We know that humans are hardwired to enjoy gambling. Our dopamine levels spike when there is a level of uncertainty. We learn to enjoy the promise of a potential reward more than the actual reward itself. Gambling and economics are psychological fields more than anything else, and those who profit from them have learned to manipulate human nature to bend in their favor.
Throughout this book, we have seen how tightly intertwined money and psychology are. Wealth, especially at such large scales, is a concept that we have not evolved to understand. Sure, we might see that our neighbor has a bigger house or a fancier car than us, but we cannot possibly fathom the trillions of dollars that we see rising and falling each day. Principles like the compounding of money, the role of luck in success, the tradeoff of risk vs. reward, or the importance of leaving room for error and diversification are fundamental to building wealth, and a failure to understand and respect these concepts can result in financial ruin. We see the victors who played this game and escaped unscathed, but we rarely see the victims who didn’t know the concept of “enough”.

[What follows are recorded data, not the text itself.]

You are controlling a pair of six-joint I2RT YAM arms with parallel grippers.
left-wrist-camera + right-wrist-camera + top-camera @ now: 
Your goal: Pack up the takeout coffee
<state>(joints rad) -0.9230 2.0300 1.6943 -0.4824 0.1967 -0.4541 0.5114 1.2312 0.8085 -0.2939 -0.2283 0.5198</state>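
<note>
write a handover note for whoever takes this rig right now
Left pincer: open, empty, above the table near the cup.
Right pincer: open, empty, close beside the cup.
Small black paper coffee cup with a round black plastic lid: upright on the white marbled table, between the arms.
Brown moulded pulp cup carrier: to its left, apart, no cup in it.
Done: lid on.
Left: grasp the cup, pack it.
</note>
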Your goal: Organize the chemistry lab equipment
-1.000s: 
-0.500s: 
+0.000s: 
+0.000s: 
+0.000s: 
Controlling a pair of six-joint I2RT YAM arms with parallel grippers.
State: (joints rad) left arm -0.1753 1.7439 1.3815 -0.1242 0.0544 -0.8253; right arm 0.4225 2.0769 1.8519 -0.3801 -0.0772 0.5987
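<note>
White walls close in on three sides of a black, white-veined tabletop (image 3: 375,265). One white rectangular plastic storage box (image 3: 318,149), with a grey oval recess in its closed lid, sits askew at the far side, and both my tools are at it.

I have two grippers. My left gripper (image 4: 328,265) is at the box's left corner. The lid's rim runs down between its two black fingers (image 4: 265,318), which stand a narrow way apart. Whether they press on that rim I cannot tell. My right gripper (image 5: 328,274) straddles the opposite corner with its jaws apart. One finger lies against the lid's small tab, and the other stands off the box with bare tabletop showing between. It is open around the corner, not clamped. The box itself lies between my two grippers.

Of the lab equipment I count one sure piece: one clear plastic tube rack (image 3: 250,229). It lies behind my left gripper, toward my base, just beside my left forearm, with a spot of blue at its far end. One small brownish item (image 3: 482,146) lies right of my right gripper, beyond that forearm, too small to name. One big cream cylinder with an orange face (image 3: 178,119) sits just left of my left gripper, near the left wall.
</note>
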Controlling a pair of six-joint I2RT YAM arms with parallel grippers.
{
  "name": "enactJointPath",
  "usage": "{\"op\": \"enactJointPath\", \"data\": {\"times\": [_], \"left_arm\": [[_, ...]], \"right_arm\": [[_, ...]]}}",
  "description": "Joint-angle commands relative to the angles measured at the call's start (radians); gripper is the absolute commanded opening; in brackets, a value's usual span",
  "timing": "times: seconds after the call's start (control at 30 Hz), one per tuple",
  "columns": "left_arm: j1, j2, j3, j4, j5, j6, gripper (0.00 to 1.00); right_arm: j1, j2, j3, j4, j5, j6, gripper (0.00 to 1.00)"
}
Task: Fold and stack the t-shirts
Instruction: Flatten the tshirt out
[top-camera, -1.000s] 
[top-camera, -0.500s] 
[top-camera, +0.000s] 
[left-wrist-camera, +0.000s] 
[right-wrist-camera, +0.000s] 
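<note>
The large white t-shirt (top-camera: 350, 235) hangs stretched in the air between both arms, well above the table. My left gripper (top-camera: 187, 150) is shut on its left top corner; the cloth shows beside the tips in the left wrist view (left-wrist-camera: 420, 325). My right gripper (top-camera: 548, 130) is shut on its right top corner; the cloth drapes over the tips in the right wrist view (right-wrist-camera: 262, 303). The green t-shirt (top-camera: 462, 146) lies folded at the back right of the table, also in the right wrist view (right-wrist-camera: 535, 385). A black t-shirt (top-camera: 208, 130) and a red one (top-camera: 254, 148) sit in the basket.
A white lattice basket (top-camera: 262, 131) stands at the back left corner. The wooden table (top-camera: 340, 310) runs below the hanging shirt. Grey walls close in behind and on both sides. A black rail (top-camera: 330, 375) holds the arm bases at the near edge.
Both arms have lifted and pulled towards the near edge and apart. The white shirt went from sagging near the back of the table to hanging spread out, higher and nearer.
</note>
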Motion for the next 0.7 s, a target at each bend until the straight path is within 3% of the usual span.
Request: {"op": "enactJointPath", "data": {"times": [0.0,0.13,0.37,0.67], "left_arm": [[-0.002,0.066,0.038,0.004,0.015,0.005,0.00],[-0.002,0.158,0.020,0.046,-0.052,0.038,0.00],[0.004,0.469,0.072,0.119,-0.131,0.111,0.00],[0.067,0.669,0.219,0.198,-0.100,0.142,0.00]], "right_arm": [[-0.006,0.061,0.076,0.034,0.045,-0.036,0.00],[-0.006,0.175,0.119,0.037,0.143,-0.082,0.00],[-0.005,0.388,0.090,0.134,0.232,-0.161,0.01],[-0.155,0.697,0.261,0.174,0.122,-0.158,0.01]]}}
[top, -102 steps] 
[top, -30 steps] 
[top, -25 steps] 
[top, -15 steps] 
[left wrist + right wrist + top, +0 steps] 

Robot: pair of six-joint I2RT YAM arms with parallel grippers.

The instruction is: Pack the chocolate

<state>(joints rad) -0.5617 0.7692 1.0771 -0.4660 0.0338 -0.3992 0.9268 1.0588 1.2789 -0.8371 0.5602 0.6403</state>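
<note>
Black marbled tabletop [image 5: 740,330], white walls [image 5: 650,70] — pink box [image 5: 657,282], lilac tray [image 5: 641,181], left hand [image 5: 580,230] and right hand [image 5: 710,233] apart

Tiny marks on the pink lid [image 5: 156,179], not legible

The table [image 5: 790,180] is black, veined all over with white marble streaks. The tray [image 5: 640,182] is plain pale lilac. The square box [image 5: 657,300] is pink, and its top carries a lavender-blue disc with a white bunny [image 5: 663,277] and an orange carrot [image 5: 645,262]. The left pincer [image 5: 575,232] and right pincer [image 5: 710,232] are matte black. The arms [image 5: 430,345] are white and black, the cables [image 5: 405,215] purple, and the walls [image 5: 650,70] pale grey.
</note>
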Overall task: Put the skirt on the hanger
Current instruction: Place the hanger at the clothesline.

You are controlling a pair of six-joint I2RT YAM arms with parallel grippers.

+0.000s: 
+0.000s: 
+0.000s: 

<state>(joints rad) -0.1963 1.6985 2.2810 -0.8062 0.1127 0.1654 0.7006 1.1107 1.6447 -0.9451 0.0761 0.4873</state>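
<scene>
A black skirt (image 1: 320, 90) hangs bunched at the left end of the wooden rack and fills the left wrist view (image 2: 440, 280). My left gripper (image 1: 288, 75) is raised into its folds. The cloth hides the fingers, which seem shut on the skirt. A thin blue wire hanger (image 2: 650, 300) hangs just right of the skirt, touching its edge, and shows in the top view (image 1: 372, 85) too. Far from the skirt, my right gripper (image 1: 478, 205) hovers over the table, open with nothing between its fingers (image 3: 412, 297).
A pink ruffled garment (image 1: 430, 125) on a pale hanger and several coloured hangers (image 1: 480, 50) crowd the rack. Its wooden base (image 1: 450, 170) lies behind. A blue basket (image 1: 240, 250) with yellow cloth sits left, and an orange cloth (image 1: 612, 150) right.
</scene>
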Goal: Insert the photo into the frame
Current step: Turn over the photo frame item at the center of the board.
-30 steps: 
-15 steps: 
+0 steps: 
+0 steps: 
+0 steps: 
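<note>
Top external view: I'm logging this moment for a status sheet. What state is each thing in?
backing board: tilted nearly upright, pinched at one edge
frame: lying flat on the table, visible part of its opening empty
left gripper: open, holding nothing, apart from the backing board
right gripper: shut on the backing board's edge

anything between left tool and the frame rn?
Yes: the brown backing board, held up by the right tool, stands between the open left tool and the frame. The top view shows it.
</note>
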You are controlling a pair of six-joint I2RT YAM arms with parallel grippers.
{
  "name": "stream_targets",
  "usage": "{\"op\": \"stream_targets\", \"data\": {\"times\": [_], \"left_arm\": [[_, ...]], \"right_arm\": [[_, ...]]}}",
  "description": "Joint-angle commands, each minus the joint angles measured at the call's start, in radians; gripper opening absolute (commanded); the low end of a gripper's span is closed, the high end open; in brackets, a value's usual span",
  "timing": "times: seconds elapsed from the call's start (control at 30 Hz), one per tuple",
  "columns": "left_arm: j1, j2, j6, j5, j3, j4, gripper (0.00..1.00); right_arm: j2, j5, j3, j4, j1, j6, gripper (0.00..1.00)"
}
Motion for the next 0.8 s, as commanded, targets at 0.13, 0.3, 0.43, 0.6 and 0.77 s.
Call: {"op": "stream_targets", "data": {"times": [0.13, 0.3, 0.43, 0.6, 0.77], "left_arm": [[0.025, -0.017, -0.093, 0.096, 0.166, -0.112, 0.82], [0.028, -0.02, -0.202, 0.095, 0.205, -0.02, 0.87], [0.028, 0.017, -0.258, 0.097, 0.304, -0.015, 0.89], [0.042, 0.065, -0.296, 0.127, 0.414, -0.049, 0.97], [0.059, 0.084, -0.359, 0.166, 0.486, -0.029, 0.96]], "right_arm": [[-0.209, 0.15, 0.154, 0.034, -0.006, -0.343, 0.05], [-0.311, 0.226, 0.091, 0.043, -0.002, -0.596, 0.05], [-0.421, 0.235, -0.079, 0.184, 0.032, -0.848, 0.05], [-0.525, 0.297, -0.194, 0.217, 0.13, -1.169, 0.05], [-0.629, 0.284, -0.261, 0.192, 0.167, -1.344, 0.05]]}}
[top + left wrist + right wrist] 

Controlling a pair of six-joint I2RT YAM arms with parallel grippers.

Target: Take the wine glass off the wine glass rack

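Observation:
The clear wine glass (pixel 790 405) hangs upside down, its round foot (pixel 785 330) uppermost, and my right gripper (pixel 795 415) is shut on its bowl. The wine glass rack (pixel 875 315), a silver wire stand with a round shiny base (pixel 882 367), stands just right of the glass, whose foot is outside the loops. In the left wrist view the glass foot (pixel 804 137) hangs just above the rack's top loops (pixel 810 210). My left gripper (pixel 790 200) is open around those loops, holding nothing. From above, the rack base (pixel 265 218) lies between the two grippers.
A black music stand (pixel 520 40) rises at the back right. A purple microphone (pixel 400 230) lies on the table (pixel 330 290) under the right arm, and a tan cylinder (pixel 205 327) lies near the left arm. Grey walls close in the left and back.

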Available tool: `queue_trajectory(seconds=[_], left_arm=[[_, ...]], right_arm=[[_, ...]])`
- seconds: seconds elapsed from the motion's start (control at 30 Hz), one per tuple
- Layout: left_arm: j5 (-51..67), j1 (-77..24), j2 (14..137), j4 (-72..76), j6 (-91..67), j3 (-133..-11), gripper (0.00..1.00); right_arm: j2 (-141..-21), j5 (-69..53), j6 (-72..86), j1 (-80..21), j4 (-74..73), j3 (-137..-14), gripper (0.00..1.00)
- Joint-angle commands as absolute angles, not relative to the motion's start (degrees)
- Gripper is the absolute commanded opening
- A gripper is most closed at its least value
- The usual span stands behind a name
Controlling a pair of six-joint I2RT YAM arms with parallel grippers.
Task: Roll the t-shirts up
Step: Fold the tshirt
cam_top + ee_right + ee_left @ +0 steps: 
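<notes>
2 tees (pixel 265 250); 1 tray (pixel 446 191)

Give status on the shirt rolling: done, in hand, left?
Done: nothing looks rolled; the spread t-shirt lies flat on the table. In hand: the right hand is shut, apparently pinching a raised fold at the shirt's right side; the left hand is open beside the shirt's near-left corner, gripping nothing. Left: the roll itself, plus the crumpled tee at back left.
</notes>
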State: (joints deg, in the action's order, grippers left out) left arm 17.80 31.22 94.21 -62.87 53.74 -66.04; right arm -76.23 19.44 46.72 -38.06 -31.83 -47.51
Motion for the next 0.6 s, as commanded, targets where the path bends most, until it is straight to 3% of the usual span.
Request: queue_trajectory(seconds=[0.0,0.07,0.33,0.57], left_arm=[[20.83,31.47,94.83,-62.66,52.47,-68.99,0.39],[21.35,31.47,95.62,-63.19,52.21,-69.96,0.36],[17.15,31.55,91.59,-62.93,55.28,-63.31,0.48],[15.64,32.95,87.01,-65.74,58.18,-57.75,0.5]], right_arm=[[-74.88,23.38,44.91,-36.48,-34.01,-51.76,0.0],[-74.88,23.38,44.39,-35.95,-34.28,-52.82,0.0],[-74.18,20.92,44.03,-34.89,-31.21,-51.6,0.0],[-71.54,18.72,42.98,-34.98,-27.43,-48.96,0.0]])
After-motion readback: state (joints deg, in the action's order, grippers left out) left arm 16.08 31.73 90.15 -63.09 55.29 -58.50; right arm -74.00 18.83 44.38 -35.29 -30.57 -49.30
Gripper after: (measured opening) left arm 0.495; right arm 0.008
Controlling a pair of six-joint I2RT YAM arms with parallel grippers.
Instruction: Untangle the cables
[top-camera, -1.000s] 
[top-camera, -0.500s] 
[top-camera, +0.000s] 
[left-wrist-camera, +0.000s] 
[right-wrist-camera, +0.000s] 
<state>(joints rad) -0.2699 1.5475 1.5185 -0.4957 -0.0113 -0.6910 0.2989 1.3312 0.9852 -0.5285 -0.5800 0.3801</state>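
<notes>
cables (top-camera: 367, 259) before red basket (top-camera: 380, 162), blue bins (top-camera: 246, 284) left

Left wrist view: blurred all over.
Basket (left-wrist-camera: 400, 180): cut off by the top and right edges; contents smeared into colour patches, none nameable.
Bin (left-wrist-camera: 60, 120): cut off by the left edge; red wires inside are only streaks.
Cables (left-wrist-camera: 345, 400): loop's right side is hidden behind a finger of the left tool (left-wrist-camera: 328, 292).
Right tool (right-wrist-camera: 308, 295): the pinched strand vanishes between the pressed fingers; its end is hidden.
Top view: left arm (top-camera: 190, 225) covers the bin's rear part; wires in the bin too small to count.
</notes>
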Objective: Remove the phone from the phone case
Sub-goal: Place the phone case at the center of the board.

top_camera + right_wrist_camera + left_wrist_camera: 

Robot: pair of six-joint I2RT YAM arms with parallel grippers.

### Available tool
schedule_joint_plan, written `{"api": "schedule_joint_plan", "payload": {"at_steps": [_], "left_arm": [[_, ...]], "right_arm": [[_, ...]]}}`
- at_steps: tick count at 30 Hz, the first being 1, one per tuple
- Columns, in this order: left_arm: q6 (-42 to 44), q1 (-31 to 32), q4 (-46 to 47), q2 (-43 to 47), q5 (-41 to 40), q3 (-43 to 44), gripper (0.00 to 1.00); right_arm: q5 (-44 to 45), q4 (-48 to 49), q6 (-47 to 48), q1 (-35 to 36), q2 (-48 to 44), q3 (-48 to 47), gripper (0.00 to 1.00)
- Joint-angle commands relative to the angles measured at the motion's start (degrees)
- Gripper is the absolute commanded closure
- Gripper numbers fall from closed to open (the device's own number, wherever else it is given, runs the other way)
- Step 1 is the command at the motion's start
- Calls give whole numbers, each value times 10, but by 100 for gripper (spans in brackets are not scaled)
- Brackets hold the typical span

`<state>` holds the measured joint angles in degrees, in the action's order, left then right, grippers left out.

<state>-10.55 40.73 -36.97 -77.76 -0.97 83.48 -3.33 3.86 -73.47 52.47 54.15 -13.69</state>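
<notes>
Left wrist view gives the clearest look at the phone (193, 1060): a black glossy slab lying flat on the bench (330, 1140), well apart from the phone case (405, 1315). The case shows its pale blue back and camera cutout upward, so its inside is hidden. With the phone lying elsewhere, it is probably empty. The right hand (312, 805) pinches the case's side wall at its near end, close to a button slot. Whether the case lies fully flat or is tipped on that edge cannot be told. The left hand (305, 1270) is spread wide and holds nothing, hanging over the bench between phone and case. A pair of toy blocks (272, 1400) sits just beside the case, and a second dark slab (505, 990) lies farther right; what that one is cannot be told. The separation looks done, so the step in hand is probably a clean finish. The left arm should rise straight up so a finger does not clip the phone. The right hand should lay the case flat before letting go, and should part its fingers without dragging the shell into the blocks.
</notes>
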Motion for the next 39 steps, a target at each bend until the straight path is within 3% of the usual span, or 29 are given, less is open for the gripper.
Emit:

Throughout the short history of the stock market and the world of finance, there have always been people who lived on the edge and played this game. Yet in recent years, we have seen this number increase along with access to dangerous and risky investments, complacency towards risk and loss, and a nonchalant and apathetic attitude towards saving responsibly. The rate of admission to the casino is increasing, and more and more people who can’t afford financial failure are losing big. Companies continue to feed into this, incentivizing rather than discouraging this behavior, prioritizing profits over the well-being of their customers. Flashy interfaces, giveaways and rewards, and risky investing features like options trading or margin investing are the free drinks and comped hotel rooms of Wall Street’s casino.
Online communities, billionaire playboys, and social media “scamfluencers” collude together and employ viral growth to manipulate the markets and “stick it” to Wall Street and the hedge funds, but the victims are often new investors who get caught up in the craze and are left with nothing after the rug eventually gets pulled out from under them. The gamification of investing was inevitable. People see the opportunity to take advantage of human nature and make a profit from it, and gladly give them more tools and reasons to make riskier financial decisions. Yet the consequences of these decisions can be ruinous.
“Meme stocks”, shorting regional banks, or cryptocurrency scams may be the newest craze in the investing world, but they certainly aren’t the last. Safe and diversified investments almost always win out in the long run. If history has shown us anything, it’s that despite the actions of individuals, the markets continue unfazed on their unrelenting march forwards. It’s up to us to make sure that we don’t get trampled along the way.